Another Purge in North Korea?

South Korean media claims Kim Jong-un has executed the army’s chief of the General Staff.

Another Purge in North Korea?
Credit: North Korean military image via Astrelok / Shutterstock.com

North Korean leader Kim Jong-un has bolstered his reputation for bloody purges by apparently executing the army’s chief of the General Staff, according to South Korean media.

Yonhap News said that Ri Yong-gil, a top military official, was executed last week for corruption and seeking personal gain.

If true, the execution would add to a considerable list of violent purges, both confirmed and unconfirmed, blamed on the secretive regime.

In 2013, North Korean propaganda famously announced the execution of Kim’s uncle Jang Song-thaek, a high-level official known for close relations with China, for “anti-party, counter-revolutionary factional acts.”

Last year, the National Intelligence Service, South Korea’s equivalent of the CIA, claimed that Defense Minister Hyon Yong-chol was killed with anti-aircraft fire for insubordination. It later revised its assessment to say he was removed but not necessarily executed. Hyon has not appeared in North Korean state media since.

As with similar claims in the past, there is reason to be skeptical about the latest report of politics by the gun.

Following the typical pattern for news about the opaque dealings of the leadership, Yonhap cited only “sources familiar with North Korean affairs,” making it difficult to asses the credibility of the claims. The NIS, which itself has put out incorrect information on the regime, reportedly declined to comment.

Supposedly executed officials have reappeared before. As reported here in November, the nation’s spy agency announced the execution of Han Kwang-sang, the finance department head of the Workers’ Party of Korea, last year only for him to turn up as a member of a high-profile funeral committee.

“General Ri Yong-gil was shown on Democratic People’s Republic of Korea state TV on Tuesday night in a documentary about Kim Jong-un’’s activities during 2015,” Michael Madden, author of the website North Korea Leadership Watch, told The Diplomat. “In fact he was in one of the first shots at the beginning. If he were dead it is highly unlikely his image would be aired all over the country — it would’ve been cropped out of the footage they used.”

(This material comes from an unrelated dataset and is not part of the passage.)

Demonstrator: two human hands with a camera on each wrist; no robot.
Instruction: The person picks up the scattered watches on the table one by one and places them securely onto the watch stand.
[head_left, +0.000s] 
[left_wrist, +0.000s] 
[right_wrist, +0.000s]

Madden said he was certain, however, that Ri had been removed based on his absence from media for more than a month and the prominence of another military official, Ri Myong-su, where he might have been.

“However as we saw twice in 2014 and just this past fall with Choe Ryong-hae (formerly a senior secretary of the WPK), senior officials can be under investigation and temporarily disappear for re-education,” he said. “Two of the recent predecessors as… chief of the General Staff — Kim Kyok-sik in 2009 and Hyon Yong-chol in 2013 — were later assigned as corps commanders.”

Meanwhile, the Daily NK, a news site with sources inside North Korea, said Friday that Ri Yong-gil had been arrested, but there was no evidence of his execution.